Our detailed analysis revealed that the asMIPs not only confirmed the alternative splicing of our controls, but also extended what was known regarding the tissue specificity of individual isoforms.
We quantified our pools of reacted asMIPs either with DNA microarrays or HTS. Our results consistently showed that HTS outperformed arrays for quantifying asMIPs. For example, AUC and correlation values were significantly better (p-values < 0.05) for asMIPs quantified by HTS compared to array quantitation in three out of four analyses (Figure 2, Additional File 3 and Table 2). In addition, more of our positive splicing controls were identified when asMIPs were sequenced (100%) than when hybridized to arrays (96%). These data all suggest that the asMIP assay is more accurate when probes are quantified with high-throughput sequencing although arrays do perform adequately and could provide a more cost effective means of quantifying MIPs for some research projects.

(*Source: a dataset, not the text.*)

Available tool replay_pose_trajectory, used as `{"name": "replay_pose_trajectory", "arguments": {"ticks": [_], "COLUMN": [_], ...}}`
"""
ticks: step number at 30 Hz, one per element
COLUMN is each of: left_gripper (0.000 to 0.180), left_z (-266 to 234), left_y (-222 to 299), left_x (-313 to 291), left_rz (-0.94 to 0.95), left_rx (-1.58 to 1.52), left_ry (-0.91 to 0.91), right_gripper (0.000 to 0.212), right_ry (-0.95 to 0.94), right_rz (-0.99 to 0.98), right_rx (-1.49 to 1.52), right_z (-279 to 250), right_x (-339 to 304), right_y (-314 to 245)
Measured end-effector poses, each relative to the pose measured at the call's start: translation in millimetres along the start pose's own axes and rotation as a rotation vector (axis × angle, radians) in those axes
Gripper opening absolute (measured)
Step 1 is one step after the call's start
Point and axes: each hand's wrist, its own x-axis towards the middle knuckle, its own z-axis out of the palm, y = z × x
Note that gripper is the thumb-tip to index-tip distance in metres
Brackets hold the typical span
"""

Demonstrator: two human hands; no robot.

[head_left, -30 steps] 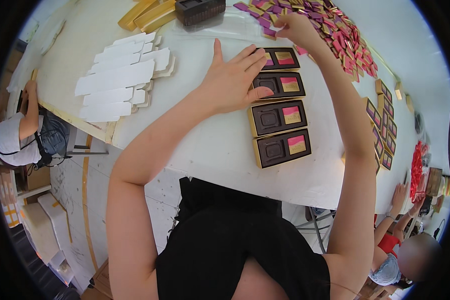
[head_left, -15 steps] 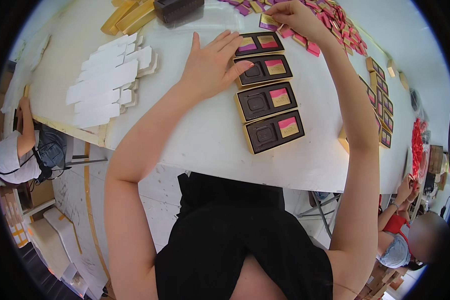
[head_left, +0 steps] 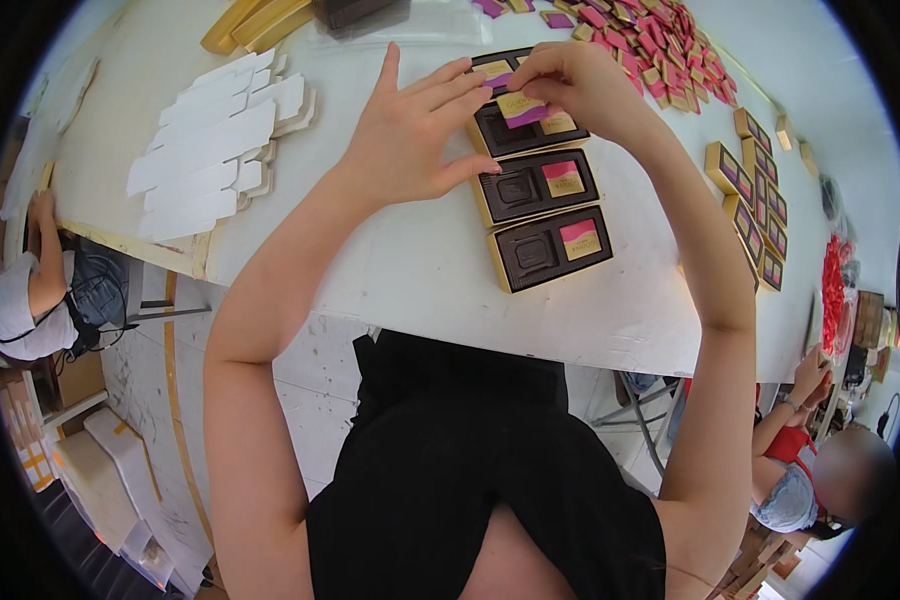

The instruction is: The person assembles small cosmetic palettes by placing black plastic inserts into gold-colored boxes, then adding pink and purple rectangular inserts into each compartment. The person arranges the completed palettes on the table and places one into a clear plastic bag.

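Several small gold boxes with dark two-part trays stand in a column on the table. In the nearest box (head_left: pixel 503 273), a pink-and-gold wrapped chocolate (head_left: pixel 579 240) fills the right compartment, and the left one is bare. The third box from the far end (head_left: pixel 488 208) looks the same. Over the second box's left compartment, my right hand (head_left: pixel 595 95) pinches a purple-and-gold wrapped chocolate (head_left: pixel 522 110). My left hand (head_left: pixel 405 135) is spread open along the column's left side, fingertips by the far boxes and thumb at the third. The farthest box is partly hidden by my hands.
Loose wrapped chocolates (head_left: pixel 660 50) lie heaped at the far right. Filled boxes (head_left: pixel 760 200) are grouped at the right edge. White folded cartons (head_left: pixel 205 150) lie left, with gold cartons (head_left: pixel 245 25) and a dark tray stack (head_left: pixel 355 10) behind. Other people sit at both sides.
My right hand has come back from the heap toward me, carrying the purple-and-gold chocolate over the second box. The column of boxes has shifted slightly away from me.
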Motion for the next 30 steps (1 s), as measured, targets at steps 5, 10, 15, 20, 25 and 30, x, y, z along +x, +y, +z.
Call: {"name": "replay_pose_trajectory", "arguments": {"ticks": [5,10,15,20,25,30], "left_gripper": [0.062,0.026,0.005,0.022,0.025,0.012], "left_z": [4,12,15,7,5,4], "left_y": [-2,3,18,31,20,21], "left_x": [0,4,9,16,17,12], "left_rz": [0.003,-0.253,-0.259,-0.625,-0.664,-0.503], "left_rx": [-0.009,-0.409,-0.408,-0.856,-1.093,-0.666], "left_ry": [0.071,0.185,0.352,0.299,0.379,0.195], "right_gripper": [0.017,0.015,0.013,0.015,0.016,0.014], "right_ry": [0.06,0.14,0.256,0.286,0.391,0.276], "right_rz": [0.12,-0.136,-0.008,0.017,0.164,0.024], "right_rx": [0.117,0.171,0.605,0.705,0.913,0.71], "right_z": [-2,3,19,26,27,15], "right_x": [-7,-20,-16,-13,-13,-10], "right_y": [-9,-16,-27,-28,-43,-24]}}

In summary, we have developed a novel MIP-based alternative splicing assay that is sensitive, specific, and can be highly multiplexed. We compared our asMIP and qPCR methodologies and found that the correlation between asMIP and qPCR is good; for sequenced asMIP M -scores the Pearson correlation coefficient was 0.59 or 0.82 depending on the data set (Table 2) and the AUC was 0.76 (Figure 2B). Furthermore, when we looked at a set of splicing controls from the literature, sequenced asMIPs provided an AUC value of 0.96 (Figure 2A) and successfully identified 100% of the known, alternatively spliced exons along with 93% of their related junctions (for examples see Figure 3 and 4A). Additionally, several previously uncharacterized, tissue-specific splice events were revealed (Figures 4B-D). We have also shown that asMIP probes can be diluted to sub-femtomolar quantities (Additional File 1 B). We conclude that the asMIP assay is capable of accurate, multiplexed quantitation of alternative splicing in human tissues; our data suggests that 20,000plex reactions will be feasible in the near future.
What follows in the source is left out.